### Directions:
Up to and including the line holding "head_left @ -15", write out the data exactly from its first line, but not the pictures.

### Given information:
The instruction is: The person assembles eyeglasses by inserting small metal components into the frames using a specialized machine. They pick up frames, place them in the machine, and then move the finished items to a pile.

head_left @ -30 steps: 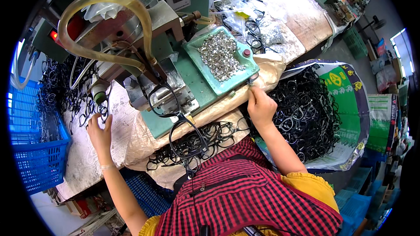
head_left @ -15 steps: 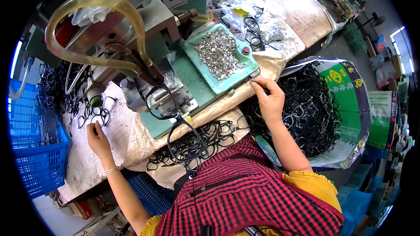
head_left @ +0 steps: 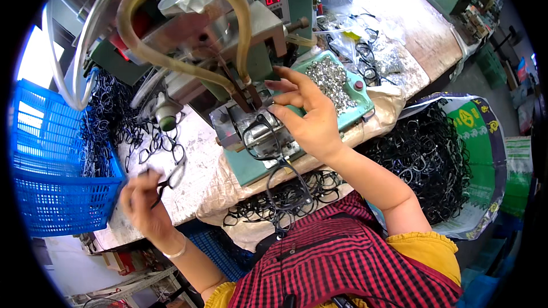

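Note:
My left hand, smeared by motion, is closed on a black eyeglass frame above the left of the bench. At the press machine, my right hand reaches over the metal jig, its thumb and fingers bent close together beside the machine's tip. Whatever small thing those fingers may pinch is hidden. Another black eyeglass frame has one rim over the jig and the other out past the bench's front edge. Behind my right wrist sits a green tray of small metal pieces.
A blue plastic basket stands at the left, beside a heap of dark frames. Several frames lie along the bench front. A big sack full of black frames is at the right. A thick yellowish hose loops over the machine.
My right hand has gone from the tray's near corner leftward to the jig. The left hand has lifted an eyeglass frame off the bench. The whole view has shifted.

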Demonstrator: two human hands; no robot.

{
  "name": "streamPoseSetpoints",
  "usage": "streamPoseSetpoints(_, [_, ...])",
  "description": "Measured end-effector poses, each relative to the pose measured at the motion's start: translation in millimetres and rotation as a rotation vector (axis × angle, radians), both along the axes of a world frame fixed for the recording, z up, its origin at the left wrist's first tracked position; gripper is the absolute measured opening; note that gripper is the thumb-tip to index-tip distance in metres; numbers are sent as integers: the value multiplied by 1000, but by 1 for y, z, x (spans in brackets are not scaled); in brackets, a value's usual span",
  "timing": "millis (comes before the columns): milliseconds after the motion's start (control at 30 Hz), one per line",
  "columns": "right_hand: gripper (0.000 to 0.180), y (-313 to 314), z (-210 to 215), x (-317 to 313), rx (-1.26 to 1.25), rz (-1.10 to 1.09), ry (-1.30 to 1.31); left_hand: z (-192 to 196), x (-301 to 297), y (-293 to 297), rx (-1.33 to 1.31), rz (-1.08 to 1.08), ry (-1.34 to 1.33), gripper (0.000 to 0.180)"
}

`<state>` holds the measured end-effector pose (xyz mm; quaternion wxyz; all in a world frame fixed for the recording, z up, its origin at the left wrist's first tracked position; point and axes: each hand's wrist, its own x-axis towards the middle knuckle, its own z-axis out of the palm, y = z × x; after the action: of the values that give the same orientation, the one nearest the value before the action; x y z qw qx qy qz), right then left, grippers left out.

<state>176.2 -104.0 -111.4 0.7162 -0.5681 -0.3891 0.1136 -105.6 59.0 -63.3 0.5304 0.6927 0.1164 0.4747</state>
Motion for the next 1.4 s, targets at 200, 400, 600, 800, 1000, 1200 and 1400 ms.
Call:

### Written solution:
The instruction is: The person assembles eyeglasses by inserting small metal components into the frames using a specialized machine. They pick up frames, place them in the machine, and then move the finished items to a pile.

head_left @ -30 steps: 
head_left @ -15 steps: 

The exercise has been completed.